- _Goal of the exercise_:
Please say how many lines in the records below contain the word "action", giving the number alone.

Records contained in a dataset

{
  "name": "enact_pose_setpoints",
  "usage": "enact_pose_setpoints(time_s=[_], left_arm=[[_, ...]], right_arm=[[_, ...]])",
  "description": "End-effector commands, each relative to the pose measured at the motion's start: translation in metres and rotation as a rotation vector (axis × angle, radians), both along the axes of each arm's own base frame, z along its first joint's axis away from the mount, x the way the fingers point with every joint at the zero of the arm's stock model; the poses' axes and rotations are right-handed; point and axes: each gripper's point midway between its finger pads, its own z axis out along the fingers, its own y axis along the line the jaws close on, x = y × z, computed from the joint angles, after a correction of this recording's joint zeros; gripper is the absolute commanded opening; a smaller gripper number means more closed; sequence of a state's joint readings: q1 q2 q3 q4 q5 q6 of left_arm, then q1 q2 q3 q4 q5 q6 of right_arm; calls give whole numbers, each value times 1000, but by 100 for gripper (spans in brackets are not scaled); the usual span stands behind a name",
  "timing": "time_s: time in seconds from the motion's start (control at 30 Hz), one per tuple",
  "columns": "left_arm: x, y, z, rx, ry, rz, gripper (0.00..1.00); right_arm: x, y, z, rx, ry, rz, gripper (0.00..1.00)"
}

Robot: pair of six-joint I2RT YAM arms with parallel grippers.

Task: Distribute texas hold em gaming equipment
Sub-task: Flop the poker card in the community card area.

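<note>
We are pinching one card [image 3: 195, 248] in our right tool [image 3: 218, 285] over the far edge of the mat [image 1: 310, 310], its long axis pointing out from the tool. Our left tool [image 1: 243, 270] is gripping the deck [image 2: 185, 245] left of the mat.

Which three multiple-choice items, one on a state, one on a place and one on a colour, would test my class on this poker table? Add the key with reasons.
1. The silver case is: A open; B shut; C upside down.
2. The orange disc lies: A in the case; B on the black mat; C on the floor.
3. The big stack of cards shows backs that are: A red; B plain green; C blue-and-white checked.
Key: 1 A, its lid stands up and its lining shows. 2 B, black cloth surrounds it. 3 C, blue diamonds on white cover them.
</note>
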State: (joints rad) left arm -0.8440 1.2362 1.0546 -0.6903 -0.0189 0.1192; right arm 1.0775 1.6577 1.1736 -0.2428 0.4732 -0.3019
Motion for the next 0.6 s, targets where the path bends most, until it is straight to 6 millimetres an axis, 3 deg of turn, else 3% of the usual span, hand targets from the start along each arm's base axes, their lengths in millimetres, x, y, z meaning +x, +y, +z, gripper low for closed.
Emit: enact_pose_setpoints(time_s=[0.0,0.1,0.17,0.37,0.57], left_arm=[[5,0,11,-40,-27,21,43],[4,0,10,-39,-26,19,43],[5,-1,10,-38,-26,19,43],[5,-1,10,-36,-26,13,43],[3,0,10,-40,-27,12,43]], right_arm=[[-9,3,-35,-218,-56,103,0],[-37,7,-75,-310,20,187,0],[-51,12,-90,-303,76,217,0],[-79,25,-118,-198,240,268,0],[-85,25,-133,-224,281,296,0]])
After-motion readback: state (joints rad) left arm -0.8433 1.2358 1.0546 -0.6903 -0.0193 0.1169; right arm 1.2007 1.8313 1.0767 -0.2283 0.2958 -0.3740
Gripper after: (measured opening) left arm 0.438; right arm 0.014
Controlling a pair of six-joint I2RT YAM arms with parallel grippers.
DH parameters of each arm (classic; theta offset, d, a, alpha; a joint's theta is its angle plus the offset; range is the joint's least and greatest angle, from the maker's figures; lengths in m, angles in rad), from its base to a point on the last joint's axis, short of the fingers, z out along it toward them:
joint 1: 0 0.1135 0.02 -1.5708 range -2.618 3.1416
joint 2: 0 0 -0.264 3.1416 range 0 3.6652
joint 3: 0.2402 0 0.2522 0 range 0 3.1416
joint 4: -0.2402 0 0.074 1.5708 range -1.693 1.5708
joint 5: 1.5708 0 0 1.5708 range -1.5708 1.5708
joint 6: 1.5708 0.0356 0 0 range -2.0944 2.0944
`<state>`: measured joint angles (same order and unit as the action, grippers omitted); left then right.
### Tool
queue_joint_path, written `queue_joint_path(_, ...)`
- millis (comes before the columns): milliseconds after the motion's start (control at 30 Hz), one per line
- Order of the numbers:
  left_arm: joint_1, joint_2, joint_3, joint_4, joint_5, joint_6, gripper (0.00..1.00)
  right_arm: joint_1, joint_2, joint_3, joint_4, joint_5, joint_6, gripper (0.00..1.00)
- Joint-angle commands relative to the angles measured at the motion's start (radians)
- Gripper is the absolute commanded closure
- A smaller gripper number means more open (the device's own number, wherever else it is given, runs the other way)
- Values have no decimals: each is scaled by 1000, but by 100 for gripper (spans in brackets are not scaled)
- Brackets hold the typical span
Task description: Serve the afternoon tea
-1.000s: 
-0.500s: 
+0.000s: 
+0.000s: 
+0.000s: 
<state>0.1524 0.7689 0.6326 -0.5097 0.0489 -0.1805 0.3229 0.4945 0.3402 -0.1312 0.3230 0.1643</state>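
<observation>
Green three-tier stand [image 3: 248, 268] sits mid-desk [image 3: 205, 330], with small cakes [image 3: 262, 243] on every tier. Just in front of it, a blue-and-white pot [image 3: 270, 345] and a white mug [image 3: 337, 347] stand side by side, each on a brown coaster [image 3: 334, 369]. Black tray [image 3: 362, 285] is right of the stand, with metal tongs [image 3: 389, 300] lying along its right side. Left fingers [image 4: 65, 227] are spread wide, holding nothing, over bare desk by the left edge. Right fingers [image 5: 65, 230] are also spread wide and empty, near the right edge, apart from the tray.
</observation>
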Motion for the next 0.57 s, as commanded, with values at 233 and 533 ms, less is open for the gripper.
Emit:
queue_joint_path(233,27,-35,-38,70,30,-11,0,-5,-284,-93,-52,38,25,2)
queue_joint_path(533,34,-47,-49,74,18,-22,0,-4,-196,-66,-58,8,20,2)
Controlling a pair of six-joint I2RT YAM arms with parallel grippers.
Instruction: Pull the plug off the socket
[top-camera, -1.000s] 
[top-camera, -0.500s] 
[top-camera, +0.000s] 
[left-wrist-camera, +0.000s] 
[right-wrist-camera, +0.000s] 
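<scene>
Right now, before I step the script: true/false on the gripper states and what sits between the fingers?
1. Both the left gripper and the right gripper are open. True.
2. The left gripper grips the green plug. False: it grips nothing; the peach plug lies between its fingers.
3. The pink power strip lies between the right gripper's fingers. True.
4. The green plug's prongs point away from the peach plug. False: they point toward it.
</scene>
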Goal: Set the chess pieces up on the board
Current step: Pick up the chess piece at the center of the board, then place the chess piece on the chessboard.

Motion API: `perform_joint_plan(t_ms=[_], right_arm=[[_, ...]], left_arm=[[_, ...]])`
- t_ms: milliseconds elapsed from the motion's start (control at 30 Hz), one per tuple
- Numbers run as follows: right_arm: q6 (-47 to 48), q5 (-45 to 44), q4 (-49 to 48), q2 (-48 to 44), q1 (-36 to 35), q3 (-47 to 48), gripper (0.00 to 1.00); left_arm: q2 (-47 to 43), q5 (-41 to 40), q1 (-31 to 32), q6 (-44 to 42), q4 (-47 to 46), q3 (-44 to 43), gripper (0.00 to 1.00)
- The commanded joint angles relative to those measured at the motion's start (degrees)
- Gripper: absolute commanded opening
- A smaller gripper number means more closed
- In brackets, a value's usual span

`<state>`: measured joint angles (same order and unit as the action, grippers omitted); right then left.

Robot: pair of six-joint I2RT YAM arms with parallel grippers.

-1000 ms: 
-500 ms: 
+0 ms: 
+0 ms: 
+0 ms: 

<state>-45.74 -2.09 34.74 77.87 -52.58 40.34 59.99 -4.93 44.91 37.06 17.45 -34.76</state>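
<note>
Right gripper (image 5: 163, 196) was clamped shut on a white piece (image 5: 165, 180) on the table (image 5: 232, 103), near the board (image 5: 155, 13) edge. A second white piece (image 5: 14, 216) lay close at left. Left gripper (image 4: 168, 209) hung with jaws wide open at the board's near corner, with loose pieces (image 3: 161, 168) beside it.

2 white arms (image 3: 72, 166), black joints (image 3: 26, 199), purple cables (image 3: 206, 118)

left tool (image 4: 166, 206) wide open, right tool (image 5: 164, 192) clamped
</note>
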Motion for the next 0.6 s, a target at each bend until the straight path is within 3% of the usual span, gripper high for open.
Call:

- _Solved exercise_:
2